- Task to complete -
An exact copy of the data is required. No picture may appear in it.

- Information supplied -
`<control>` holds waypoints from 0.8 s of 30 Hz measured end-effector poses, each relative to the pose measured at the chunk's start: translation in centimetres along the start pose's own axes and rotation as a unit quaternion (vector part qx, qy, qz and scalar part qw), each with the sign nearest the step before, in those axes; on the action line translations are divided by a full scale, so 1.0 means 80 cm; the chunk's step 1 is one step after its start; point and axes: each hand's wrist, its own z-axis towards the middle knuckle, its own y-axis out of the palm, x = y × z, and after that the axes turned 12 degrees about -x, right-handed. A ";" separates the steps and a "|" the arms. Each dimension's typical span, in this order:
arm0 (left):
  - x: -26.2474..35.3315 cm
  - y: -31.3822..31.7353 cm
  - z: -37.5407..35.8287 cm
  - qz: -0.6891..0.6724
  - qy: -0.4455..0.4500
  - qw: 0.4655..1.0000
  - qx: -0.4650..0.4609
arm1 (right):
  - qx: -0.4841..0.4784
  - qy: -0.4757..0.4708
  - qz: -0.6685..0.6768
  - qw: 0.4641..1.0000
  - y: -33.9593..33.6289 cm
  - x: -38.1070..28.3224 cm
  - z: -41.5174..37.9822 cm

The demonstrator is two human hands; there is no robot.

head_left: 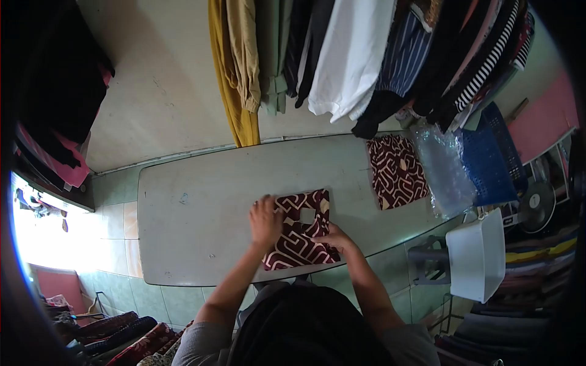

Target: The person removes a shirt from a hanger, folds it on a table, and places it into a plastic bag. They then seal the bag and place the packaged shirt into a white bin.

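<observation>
A folded maroon garment with a cream geometric print (297, 249) lies flat on the table (183, 226) in front of me. A small pale square (307, 216), perhaps a label or card, shows on its upper part. My left hand (266, 221) rests at the garment's left edge, fingers stretched out and slightly blurred. At the right edge, my right hand (336, 238) grips the cloth, its thumb on top and some fingers hidden. A second folded garment of the same print (397, 172) lies on the table farther right, apart from both hands.
Clear plastic bags (444, 171) lie at the table's right end beside a blue plastic basket (491, 158). Clothes (351, 58) hang above the far edge. A white bin (476, 256), a grey stool (427, 259) and a fan (537, 206) stand to the right. Stacked fabrics (116, 338) are lower left.
</observation>
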 end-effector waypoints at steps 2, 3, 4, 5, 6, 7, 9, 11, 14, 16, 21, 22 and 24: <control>-0.040 -0.010 0.018 0.029 -0.010 0.998 -0.052 | 0.008 0.029 -0.041 0.999 -0.014 0.011 0.014; -0.053 -0.019 0.020 0.029 -0.006 0.998 -0.054 | 0.014 0.058 -0.088 0.994 -0.024 0.016 0.023; -0.062 -0.025 0.022 0.043 -0.008 0.991 -0.125 | 0.082 -0.027 -0.166 0.982 -0.028 0.018 0.035; -0.065 -0.030 0.022 0.057 -0.011 0.979 -0.195 | 0.147 -0.110 -0.242 0.953 -0.026 0.011 0.044; -0.066 -0.032 0.016 0.032 -0.033 0.981 -0.188 | 0.160 -0.117 -0.258 0.946 -0.029 0.004 0.046; -0.069 -0.025 0.007 0.032 -0.031 0.981 -0.190 | 0.161 -0.116 -0.257 0.946 -0.025 -0.006 0.040; -0.083 -0.008 -0.017 -0.032 -0.013 0.997 -0.067 | 0.382 -0.198 -0.447 0.784 -0.009 -0.021 0.027; -0.077 -0.010 -0.037 -0.055 -0.040 0.994 -0.090 | 0.434 -0.232 -0.337 0.803 0.012 0.006 0.009; -0.068 -0.008 -0.061 -0.081 -0.163 0.979 -0.090 | 0.444 -0.117 -0.152 0.875 0.059 0.078 -0.032; -0.064 -0.005 -0.071 -0.067 -0.164 0.980 -0.085 | 0.323 -0.010 -0.134 0.937 0.089 0.068 -0.062; -0.070 -0.017 -0.088 -0.014 -0.170 0.967 -0.189 | 0.287 -0.043 -0.155 0.944 0.073 0.076 -0.065; -0.067 -0.021 -0.096 -0.039 -0.178 0.962 -0.203 | 0.288 0.011 -0.206 0.935 0.071 0.072 -0.070; -0.063 -0.028 -0.097 -0.100 -0.193 0.949 -0.229 | 0.342 -0.034 -0.212 0.915 0.074 0.094 -0.066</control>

- Exercise answer -
`<control>` holds waypoints from 0.8 s of 30 Hz measured end-effector poses, each relative to the pose measured at the chunk's start: translation in centimetres along the start pose's own axes and rotation as a unit quaternion (vector part qx, qy, qz and scalar part qw), each with the sign nearest the step before, in those axes; on the action line translations are divided by a full scale, so 1.0 means 80 cm; the chunk's step 1 is one step after its start; point and axes: each hand's wrist, its own z-axis towards the middle knuckle, its own y-axis out of the palm, x = y × z, and after that the axes turned 12 degrees about -x, right-handed. A ";" separates the steps and a "|" the arms. Each dimension's typical span, in this order:
arm0 (left):
  - x: -26.2474..35.3315 cm
  - y: -31.3822..31.7353 cm
  - z: -37.5407..35.8287 cm
  - qz: -0.6891..0.6724
  - qy: -0.4455..0.4500
  - qw: 0.4655..1.0000
  - qx: -0.4650..0.4609
arm1 (right):
  - qx: -0.4841..0.4784
  - qy: -0.4757..0.4708
  - qz: -0.6685..0.6768
  - qw: 0.4641..1.0000
  - y: -33.9593..33.6289 cm
  - x: -38.1070..28.3224 cm
  - z: -41.5174..37.9822 cm

The demonstrator is two human hands; there is no robot.

head_left: 

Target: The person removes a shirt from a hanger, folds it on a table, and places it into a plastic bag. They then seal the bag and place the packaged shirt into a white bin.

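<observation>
A folded maroon garment with a cream geometric print (297, 249) lies flat on the table (183, 226) in front of me. A small pale square (307, 216), perhaps a label or card, shows on its upper part. My left hand (266, 221) rests at the garment's left edge, fingers stretched out and slightly blurred. At the right edge, my right hand (336, 238) grips the cloth, its thumb on top and some fingers hidden. A second folded garment of the same print (397, 172) lies on the table farther right, apart from both hands.
Clear plastic bags (444, 171) lie at the table's right end beside a blue plastic basket (491, 158). Clothes (351, 58) hang above the far edge. A white bin (476, 256), a grey stool (427, 259) and a fan (537, 206) stand to the right. Stacked fabrics (116, 338) are lower left.
</observation>
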 end-effector waypoints at steps 2, 3, 4, 5, 6, 7, 9, 11, 14, 16, 21, 22 and 24: <control>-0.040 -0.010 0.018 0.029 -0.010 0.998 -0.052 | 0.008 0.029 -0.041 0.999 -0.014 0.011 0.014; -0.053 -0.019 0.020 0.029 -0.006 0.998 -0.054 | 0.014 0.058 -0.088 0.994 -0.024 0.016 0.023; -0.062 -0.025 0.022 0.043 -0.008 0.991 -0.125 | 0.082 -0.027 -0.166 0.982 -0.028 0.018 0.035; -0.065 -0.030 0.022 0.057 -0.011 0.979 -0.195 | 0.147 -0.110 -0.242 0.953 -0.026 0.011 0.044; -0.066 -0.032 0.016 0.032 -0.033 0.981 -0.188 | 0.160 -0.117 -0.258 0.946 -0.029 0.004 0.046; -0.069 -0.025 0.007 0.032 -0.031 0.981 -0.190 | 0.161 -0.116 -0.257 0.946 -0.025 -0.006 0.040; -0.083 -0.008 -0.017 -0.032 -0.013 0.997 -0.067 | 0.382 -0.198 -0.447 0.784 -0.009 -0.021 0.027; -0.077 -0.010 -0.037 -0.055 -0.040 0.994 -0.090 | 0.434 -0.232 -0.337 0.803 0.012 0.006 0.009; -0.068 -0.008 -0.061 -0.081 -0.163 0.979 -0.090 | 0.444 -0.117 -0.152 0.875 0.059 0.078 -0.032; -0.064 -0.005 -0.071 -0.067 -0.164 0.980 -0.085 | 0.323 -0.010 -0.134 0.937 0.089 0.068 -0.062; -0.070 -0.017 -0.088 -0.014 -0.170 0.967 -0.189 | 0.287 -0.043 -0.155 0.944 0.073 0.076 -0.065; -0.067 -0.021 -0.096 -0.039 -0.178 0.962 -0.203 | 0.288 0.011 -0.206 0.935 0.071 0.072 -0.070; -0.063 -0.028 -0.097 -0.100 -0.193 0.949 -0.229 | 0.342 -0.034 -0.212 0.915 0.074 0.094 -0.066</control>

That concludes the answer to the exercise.